Tedesca dal sangue puro; la sua famiglia è composta esclusivamente da maghi da generazioni e generazioni, ha un albero genealogico che sembra non finire mai. Questo, l'ha aiutata ad ambientarsi per bene a Durmstrang - scuola nella quale ha passato i primi sei anni scolastici prima di essere spedita ad Hogwarts. Ancora non si capacita di come, i genitori, abbiano potuto fare una cosa simile: ha dovuto abbandonare fidanzato, amici e studi e senza nemmeno poter aspettare ancora qualche mese - prima della fine dei corsi, per lo meno. Questo ha reso il suo trasferimento difficile e a suo dire, la decisione oramai presa è ingiusta e sconsiderata. Lei è quella che, forse per la troppa incoscienza, forse per la connaturata caparbietà che molti le attribuiscono, è convinta ad andare sempre fino in fondo, senza fermarsi neanche a costo di rischi inutili, sebbene neanche una volta abbia smesso di fingersi più forte di quello che è in realtà, ripugnando in quasi ogni circostanza le lacrime. Sicura, tuttavia: nel complesso è socievole, pacata quanto serve. Tende ad essere schieta, se colta in imbarazzo permalosa e acidella. Sa, però, essere di una fragilità e di un'ingenuità disarmante, spesso, per indole caotica e tragicamente sregolata. Bionda, i suoi occhi sono caratterizzati da bicromia oculare ( destro azzurro, sinistro verde ) ma è un particolare che spesso nasconde, tramite una lente colorata. Una naturale predilizione per incantesimi e pozioni, un rinomato fenomeno nei duelli.




morsmordre

Morsmordre è un Gioco di Blog ambientato nella scuola di Magia e Stregoneria di Hogwarts, nel periodo di frequentazione di Tom Riddle.

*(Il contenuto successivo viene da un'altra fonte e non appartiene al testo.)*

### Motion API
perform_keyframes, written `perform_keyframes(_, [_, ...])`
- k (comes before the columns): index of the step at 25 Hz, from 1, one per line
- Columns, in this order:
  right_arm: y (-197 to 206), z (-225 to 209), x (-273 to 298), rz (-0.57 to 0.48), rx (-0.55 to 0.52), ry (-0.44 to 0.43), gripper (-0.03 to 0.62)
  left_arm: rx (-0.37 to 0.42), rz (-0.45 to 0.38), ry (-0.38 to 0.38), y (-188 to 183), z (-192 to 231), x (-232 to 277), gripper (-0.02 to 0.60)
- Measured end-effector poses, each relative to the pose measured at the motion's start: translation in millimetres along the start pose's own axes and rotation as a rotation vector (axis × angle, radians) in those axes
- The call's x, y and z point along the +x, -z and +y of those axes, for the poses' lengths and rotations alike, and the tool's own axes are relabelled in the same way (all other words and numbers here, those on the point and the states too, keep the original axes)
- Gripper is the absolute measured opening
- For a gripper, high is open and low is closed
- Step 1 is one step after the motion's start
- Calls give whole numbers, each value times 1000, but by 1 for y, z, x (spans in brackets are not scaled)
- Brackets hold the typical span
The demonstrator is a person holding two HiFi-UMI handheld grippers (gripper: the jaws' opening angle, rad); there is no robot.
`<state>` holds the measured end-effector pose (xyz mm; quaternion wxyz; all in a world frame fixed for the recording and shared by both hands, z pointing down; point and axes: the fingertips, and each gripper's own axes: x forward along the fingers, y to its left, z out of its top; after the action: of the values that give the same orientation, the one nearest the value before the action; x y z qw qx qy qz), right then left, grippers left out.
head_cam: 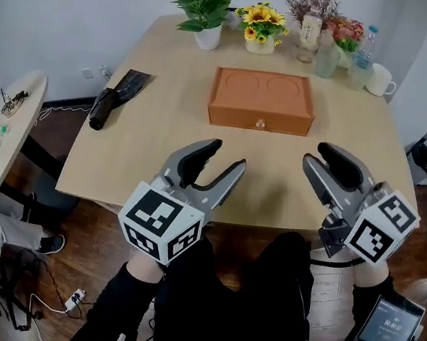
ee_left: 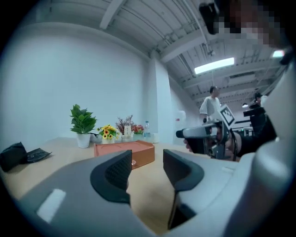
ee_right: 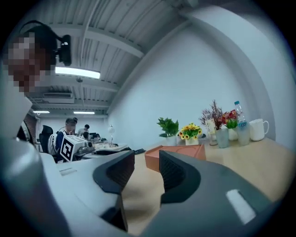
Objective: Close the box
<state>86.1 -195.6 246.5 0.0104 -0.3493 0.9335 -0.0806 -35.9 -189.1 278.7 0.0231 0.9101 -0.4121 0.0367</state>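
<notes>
Right now the left tool (head_cam: 225, 158) is hanging over the near edge of the worktop (head_cam: 144, 155). Its jaws are standing partly apart, with nothing between them. The right tool (head_cam: 315, 155) is hanging beside it, more toward the near right corner. Its jaws are standing apart too and are holding nothing. Both tools are pointing away from the person, toward the far edge.

Going out from the tools, bare wood is lying first. Then the box (head_cam: 262, 100) is sitting ahead of them, in the middle of the worktop and a bit toward the far edge. Its long side is running left to right, the same way as the near edge. Its front, with a little clasp (head_cam: 260, 123), is facing the tools. The left tool is pointing at the left half of that front. The right tool is pointing just past the front right corner. So the box is lying between the two, and I am judging that both are about as near. Neither one is touching it.

The lid is looking flat and down already, so the box is seeming shut to me. If anything is left to do, it is likely reaching straight ahead and pressing on the lid or the clasp.
</notes>
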Motion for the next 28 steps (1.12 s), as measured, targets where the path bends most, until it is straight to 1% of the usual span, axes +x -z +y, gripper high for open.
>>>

E' durante gli anni scolastici vissuti a Hogwarts che a Tom Riddle sale un amaro disprezzo verso coloro che hanno "sangue impuro". In questi anni Tom inizia a reclutare persone che, come lui, sostengano tali ideali. Si vengono così a fondare dei Club segreti - oltre a quelli tipici scolastici-, più o meno rilevanti, Pro e contro questi ideali. Con la creazione di questi club, gli studenti più fermi nelle proprie idee prendono posizione e, nascono dei forti dissapori tra i vari schieramenti che non si limitano più a semplici antipatie, alle volte finiscono in veri e propri scontri.